Boukoura Theatre was a theatre in Athens in Greece, founded in 1840 and closed in 1897. It was the only permanent theatre in Athens from its foundation until 1888.

==History==
It was preceded by the temporary Skontzopoulos Theatre (1835–1837) and the Meli Theatre (1837). At the time, there was a great interest in theatre in Greece. A theatre was considered customary for any European capital, and the Apollon Theater, Syros had been founded in the provinces.

The Italian Iosif Camillieri was given permission to build a permanent theatre on Menandrou Street in 1838, a project which was finished by the Italian Basilio Sansoni, who was given theatre monopoly in 1839.

It had a horseshoe-shaped salon with 113 seats and a royal box. It was described as a theatre building that had all components customary for the theatres in Western Europe but in a more simple form.

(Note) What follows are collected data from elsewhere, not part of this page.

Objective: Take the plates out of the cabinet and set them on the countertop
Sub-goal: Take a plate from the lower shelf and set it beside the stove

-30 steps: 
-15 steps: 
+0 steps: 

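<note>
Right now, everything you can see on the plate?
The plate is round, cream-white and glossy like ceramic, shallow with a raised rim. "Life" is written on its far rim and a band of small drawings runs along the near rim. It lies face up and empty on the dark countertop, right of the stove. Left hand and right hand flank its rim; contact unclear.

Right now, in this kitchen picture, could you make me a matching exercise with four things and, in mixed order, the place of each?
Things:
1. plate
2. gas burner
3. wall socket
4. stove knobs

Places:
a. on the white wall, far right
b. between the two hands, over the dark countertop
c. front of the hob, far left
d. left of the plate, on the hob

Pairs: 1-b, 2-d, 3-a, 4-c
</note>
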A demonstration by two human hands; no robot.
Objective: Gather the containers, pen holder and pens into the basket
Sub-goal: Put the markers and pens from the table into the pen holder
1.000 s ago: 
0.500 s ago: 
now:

It was inaugurated with Lucia de Lammermoor by Gaetano Donizetti on 6 January 1840.

The theatre played a major part in modern Greek theatre history and became the stage of the first pioneering professional Greek actors of modern Greece. In 1840, the first company of Greek actors was organized by Costache Aristia. The first professional Greek actress performed here in 1840. The season of 1840 was however to be a temporary one. In September 1842, N. Skoufos, Dimitrios Levidis, Alexandros Rizos Rangavis and Grigoris Kampouroglou founded the Athenian Theatre Committee with the intent to educate professional Greek actors in Athens. This was the second theatre company of the theatre and included the pioneers of the modern Greek theatre of Athens: the four actresses Athena Filippaki, Aikaterina Panagiotou, Marigo Defteridi, Marigo G. (Geo) Domestin, and the six male actors Leonidas Kapellis, Th. G. Orfanidis, K. Sakellaropoulos, G. Economidis, Sotirios Kourtesis and A. Patsopoulos. The theatre was closed in 1846 and remained closed until 1856.

Between 1844 and 1898, the building was owned and the theatre managed by Ioannis Boukouras, and became known by his name. In 1856, the theatre was reopened, and between 1856 and 1858, the theatre company of Grigoris Kampouroglou performed in it. It closed again in 1858, and was reopened for the third time in 1862.